→ **AIM OF THE EXERCISE**
Copy task. Retype the whole listing exactly, omitting any picture in it.

→ **SUPPLIED DATA**
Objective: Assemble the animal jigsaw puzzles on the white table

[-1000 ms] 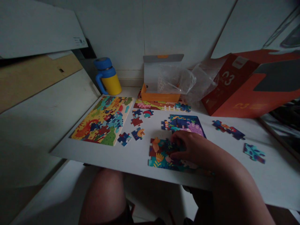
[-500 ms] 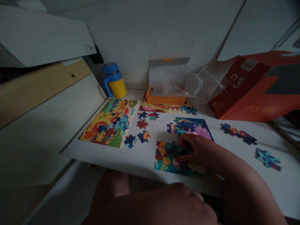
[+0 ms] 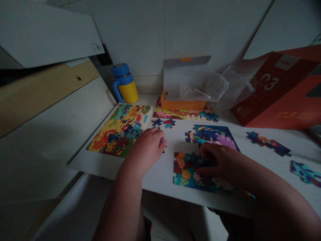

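Observation:
My left hand (image 3: 149, 142) is over the loose jigsaw pieces, its fingers curled downward; whatever is in them is hidden. A sliver of a piece shows below its thumb. Two jigsaw pieces (image 3: 163, 123) lie just beyond it. My right hand (image 3: 217, 159) rests on a partly joined sea-scene puzzle (image 3: 187, 172), its thumb and fingertips apart and touching the surface, with no lifted piece visible. Behind it lies another joined puzzle section (image 3: 220, 134) with a purple octopus. To the left is an animal puzzle (image 3: 105, 134) in yellow, with loose pieces on top, partly covered by my left arm.
A blue and yellow mug (image 3: 126, 87) stands at the back left. An opened orange box (image 3: 184, 105) with clear plastic bags (image 3: 213, 87) sits on a farm-scene puzzle (image 3: 173, 114). Joined pieces (image 3: 268, 144) and a spotted section (image 3: 304, 172) lie right, before a large red box (image 3: 281, 93).
My left hand has risen from below the table edge and reached forward to the loose pieces. The right hand keeps its place on the sea-scene puzzle. The view has shifted slightly.

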Tool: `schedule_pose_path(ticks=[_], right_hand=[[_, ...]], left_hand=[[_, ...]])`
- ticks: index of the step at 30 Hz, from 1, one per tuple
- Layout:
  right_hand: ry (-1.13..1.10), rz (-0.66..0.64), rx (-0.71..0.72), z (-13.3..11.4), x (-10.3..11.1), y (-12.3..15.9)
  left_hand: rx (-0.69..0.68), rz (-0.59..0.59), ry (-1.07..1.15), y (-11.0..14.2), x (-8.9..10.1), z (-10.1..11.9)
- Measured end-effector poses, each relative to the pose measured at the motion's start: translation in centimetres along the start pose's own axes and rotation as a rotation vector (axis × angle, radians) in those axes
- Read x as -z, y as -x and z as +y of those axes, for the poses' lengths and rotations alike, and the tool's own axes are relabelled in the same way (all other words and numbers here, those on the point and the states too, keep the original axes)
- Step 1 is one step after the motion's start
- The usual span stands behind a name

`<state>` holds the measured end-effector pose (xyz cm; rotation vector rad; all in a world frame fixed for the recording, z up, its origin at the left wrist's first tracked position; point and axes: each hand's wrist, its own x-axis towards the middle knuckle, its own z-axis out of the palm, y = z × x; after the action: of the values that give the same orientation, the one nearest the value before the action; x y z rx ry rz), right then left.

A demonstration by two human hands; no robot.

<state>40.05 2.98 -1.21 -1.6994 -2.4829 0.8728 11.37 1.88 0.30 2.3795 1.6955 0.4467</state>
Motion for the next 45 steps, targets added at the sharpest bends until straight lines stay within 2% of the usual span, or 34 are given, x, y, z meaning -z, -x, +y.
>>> schedule_pose_path(ticks=[3, 9, 13, 20, 25, 35, 41, 45], right_hand=[[-0.003, -0.006, -0.012, -0.2, 0.1, 0.1], [-0.014, 0.016, 0.002, -0.2, 0.2, 0.3], [-0.02, 0.006, -0.005, -0.3, 0.3, 0.4], [-0.065, -0.011, -0.002, -0.4, 0.6, 0.6], [-0.068, -0.017, 0.003, -0.6, 0.8, 0.6], [-0.074, 0.009, 0.001, -0.5, 0.6, 0.7], [-0.069, 0.01, 0.003, -0.2, 0.4, 0.5], [-0.065, 0.004, -0.005, -0.2, 0.5, 0.5]], left_hand=[[0.046, 0.085, -0.019, -0.7, -0.6, -1.2], [-0.028, 0.046, 0.061, -0.5, -1.8, -0.3], [0.006, 0.041, 0.127, -0.6, -1.3, -0.9], [0.186, -0.046, 0.15, 0.2, 0.2, -2.2], [0.17, -0.055, 0.131, 0.6, -0.2, -2.2], [0.216, -0.085, 0.242, 0.5, -1.0, -3.0], [0.222, -0.041, 0.207, 0.6, -1.3, -3.1], [0.238, -0.065, 0.195, 0.5, -1.2, -3.0]])
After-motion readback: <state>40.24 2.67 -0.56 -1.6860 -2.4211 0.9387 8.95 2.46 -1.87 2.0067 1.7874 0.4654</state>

→ **REPLY TO THE EXERCISE**
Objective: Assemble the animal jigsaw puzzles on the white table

[-1000 ms] 
[-500 ms] 
[+0 ms] 

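Observation:
My left hand (image 3: 149, 142) is over the loose jigsaw pieces, its fingers curled downward; whatever is in them is hidden. A sliver of a piece shows below its thumb. Two jigsaw pieces (image 3: 163, 123) lie just beyond it. My right hand (image 3: 217, 159) rests on a partly joined sea-scene puzzle (image 3: 187, 172), its thumb and fingertips apart and touching the surface, with no lifted piece visible. Behind it lies another joined puzzle section (image 3: 220, 134) with a purple octopus. To the left is an animal puzzle (image 3: 105, 134) in yellow, with loose pieces on top, partly covered by my left arm.
A blue and yellow mug (image 3: 126, 87) stands at the back left. An opened orange box (image 3: 184, 105) with clear plastic bags (image 3: 213, 87) sits on a farm-scene puzzle (image 3: 173, 114). Joined pieces (image 3: 268, 144) and a spotted section (image 3: 304, 172) lie right, before a large red box (image 3: 281, 93).
My left hand has risen from below the table edge and reached forward to the loose pieces. The right hand keeps its place on the sea-scene puzzle. The view has shifted slightly.
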
Tool: `schedule_pose_path(ticks=[_], right_hand=[[_, ...]], left_hand=[[_, ...]])`
- ticks: index of the step at 30 Hz, from 1, one per tuple
- Layout:
  right_hand: ry (-1.13..1.10), rz (-0.66..0.64), rx (-0.71..0.72), z (-13.3..11.4), x (-10.3..11.1), y (-12.3..15.9)
  left_hand: rx (-0.69..0.68), rz (-0.59..0.59), ry (-1.07..1.15), y (-11.0..14.2), x (-8.9..10.1), z (-10.1..11.9)
- Measured end-effector poses, each relative to the pose measured at the motion's start: translation in centimetres along the start pose's own axes and rotation as a rotation vector (axis × angle, radians) in those axes
- Read x as -z, y as -x and z as +y of those axes, for the poses' lengths and rotations alike, and the tool's own axes are relabelled in the same way (all other words and numbers here, those on the point and the states too, keep the original axes)
- Step 1 is one step after the motion's start
- The usual span stands behind a name

`<state>` holds the measured end-effector pose (xyz cm; rotation vector rad; all in a world frame fixed for the recording, z up, its origin at the left wrist's first tracked position; point and axes: each hand's wrist, its own x-axis towards the middle knuckle, its own z-axis out of the palm, y = z × x; after the action: of the values that give the same orientation, the one nearest the value before the action; x y z rx ry rz), right then left.

A demonstration by two human hands; no robot.

<state>40.05 2.98 -1.21 -1.6994 -2.4829 0.8728 11.37 1.88 0.30 2.3795 1.6955 0.4467</state>
Motion for the next 45 steps, targets added at the sharpest bends until straight lines stay within 2% of the usual span, or 34 are given, x, y, z meaning -z, -x, +y.
>>> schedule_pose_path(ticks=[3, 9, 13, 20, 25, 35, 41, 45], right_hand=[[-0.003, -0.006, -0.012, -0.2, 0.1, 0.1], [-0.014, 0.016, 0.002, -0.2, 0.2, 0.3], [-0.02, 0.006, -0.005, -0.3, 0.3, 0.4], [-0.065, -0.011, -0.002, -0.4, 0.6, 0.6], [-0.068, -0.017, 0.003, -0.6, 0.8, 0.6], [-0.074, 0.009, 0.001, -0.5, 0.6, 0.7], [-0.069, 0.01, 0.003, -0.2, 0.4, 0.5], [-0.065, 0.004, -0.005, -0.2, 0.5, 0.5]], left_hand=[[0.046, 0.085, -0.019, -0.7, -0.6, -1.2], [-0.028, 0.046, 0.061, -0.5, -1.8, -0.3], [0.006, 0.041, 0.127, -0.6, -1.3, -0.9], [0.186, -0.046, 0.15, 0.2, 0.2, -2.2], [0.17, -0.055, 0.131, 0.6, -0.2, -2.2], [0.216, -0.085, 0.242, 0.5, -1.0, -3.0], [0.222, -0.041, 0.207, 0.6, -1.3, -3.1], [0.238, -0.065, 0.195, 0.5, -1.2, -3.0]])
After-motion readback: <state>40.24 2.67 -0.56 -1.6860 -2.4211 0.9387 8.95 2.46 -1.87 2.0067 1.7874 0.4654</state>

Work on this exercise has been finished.